| TRY IT |
For each line below, check for "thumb"; give only the total of lines where it occurs.

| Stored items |
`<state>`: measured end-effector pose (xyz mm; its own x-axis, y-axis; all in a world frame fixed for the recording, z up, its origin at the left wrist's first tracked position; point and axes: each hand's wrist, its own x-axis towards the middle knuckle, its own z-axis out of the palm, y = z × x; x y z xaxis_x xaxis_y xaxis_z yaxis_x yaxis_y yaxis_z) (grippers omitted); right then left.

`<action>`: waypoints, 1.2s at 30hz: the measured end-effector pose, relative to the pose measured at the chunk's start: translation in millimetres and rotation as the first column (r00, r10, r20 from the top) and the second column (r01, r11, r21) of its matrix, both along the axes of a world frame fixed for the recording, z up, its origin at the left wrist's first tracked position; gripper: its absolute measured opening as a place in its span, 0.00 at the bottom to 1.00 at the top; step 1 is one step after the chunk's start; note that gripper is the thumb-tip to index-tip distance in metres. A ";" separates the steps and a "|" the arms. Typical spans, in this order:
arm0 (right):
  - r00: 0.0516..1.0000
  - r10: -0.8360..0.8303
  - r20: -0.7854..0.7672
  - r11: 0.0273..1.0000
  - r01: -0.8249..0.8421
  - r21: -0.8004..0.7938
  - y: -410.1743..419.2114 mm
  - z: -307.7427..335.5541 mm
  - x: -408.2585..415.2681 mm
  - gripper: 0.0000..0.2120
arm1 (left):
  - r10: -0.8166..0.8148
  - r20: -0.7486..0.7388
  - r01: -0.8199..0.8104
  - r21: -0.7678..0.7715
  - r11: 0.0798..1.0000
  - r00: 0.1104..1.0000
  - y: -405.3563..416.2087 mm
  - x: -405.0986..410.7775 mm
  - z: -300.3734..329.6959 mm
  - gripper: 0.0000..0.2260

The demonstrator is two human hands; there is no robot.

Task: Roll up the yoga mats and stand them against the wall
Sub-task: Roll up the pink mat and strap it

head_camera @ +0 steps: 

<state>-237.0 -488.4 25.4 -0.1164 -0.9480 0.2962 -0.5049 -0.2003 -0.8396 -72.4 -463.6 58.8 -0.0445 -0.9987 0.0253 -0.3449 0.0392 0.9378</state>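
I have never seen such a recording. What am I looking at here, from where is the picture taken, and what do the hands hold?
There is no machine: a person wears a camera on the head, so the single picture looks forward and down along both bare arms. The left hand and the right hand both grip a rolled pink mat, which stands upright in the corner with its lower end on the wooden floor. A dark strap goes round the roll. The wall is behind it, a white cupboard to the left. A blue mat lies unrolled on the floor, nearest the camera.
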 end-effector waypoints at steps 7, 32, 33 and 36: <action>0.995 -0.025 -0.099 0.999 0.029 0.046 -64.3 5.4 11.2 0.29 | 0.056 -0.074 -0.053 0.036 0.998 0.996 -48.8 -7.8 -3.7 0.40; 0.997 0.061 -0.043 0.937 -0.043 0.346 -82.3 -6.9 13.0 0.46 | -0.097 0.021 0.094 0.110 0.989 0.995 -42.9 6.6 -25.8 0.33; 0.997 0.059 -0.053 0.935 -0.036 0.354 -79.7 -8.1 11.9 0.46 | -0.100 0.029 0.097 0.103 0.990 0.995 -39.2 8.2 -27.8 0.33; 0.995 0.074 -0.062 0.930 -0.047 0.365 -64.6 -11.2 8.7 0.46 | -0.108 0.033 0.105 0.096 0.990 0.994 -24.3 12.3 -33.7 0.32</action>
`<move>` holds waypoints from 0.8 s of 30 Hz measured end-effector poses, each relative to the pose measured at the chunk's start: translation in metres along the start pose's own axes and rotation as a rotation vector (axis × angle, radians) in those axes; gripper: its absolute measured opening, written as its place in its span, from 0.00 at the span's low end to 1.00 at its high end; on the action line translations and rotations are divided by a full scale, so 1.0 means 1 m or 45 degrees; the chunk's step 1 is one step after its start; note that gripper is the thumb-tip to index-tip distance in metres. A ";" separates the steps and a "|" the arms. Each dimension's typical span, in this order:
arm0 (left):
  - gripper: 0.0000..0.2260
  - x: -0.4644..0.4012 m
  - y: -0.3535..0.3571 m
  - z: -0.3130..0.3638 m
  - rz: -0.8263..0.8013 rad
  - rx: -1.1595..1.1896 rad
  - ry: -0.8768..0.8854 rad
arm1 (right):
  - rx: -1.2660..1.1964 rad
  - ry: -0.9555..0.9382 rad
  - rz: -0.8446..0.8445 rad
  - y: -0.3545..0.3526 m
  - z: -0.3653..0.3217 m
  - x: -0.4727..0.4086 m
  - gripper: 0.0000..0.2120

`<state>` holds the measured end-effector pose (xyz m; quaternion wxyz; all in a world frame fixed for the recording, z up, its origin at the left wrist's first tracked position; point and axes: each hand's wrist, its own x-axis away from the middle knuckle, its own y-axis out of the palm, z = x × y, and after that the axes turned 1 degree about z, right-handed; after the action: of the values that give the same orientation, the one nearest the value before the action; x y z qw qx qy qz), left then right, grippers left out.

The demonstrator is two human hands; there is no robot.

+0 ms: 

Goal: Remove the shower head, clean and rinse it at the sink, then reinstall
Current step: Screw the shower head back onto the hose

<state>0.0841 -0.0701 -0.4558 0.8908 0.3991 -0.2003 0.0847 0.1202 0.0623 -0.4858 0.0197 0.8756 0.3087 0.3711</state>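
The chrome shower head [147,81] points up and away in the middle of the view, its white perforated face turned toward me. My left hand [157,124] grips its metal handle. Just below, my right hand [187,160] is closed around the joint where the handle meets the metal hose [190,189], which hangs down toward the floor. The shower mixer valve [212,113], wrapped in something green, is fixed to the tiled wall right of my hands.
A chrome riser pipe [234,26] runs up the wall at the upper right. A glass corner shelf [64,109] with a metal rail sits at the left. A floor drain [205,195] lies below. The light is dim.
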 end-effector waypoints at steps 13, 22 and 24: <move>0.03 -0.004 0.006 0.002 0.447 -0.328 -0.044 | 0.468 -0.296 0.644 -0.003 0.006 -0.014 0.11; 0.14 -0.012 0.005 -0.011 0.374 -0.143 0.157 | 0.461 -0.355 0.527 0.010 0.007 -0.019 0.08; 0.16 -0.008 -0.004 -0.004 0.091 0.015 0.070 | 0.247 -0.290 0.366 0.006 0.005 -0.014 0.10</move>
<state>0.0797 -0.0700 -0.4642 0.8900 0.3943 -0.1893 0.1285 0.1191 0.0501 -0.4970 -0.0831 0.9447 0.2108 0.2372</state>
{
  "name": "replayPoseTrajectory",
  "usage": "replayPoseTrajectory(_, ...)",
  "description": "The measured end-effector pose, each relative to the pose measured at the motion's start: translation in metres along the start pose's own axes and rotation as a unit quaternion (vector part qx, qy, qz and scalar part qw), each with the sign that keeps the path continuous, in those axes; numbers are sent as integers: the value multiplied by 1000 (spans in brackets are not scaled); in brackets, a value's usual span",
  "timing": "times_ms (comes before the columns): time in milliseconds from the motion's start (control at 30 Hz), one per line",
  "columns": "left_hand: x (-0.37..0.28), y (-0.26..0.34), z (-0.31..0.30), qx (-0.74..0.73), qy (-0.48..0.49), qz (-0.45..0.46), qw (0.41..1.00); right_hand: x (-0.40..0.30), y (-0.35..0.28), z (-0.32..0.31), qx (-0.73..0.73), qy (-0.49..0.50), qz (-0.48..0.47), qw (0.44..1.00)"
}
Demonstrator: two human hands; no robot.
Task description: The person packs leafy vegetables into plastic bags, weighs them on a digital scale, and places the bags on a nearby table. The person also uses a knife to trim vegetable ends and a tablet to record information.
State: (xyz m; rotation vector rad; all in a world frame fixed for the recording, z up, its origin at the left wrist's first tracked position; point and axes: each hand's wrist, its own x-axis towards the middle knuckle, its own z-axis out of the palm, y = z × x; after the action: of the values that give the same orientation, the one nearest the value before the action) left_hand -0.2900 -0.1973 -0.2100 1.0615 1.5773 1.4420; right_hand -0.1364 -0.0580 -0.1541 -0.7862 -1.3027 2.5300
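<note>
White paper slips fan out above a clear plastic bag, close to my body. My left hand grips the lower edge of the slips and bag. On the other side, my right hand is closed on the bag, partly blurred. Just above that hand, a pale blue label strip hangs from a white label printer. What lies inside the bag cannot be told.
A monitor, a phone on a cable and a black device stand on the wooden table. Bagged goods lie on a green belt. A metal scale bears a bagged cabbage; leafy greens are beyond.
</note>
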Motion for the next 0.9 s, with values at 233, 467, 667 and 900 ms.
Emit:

| EXERCISE RESPONSE |
2